A gente percebe que, na busca da vacina, quando a população está com mais medo, ela faz tudo aquilo para se proteger, vai atrás da vacina. Quando estava em um momento pior, todo mundo lutando pela vacina. Hoje, as vacinas sobram no posto de saúde porque a população nem fala muito mais de COVID. Apesar de COVID ter matado este ano quase o dobro da dengue. Esse ano, em Minas Gerais, tivemos pouco mais de 200 óbitos de COVID e pouco mais de 100 óbitos de dengue, ou seja, COVID ainda mata muito mais.
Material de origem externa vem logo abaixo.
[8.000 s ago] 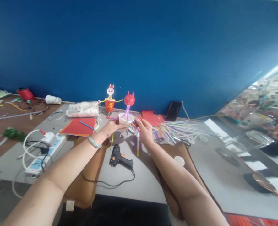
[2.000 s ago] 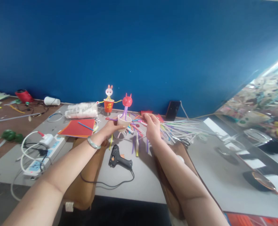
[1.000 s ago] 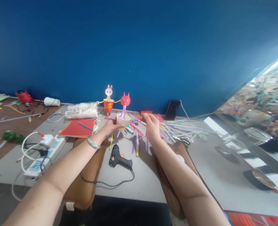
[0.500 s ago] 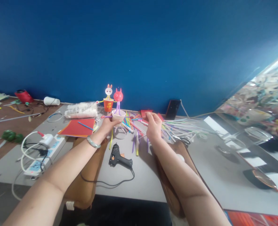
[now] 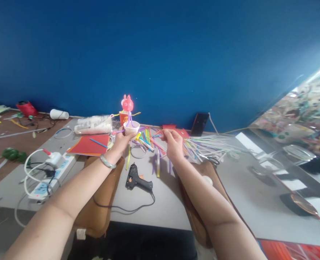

Fala-se da vacina de dengue, mas a vacina de COVID está parada no posto de saúde e a população tem um comportamento muito vinculado a medo, receio. E a dengue, por estar todo mundo acostumado, o pessoal pega dengue e não evolui mal, acabam esquecendo dos cuidados dentro de casa. O cuidado principal está dentro da casa de cada um de nós. Em BH, 87% dos focos são dentro de casa.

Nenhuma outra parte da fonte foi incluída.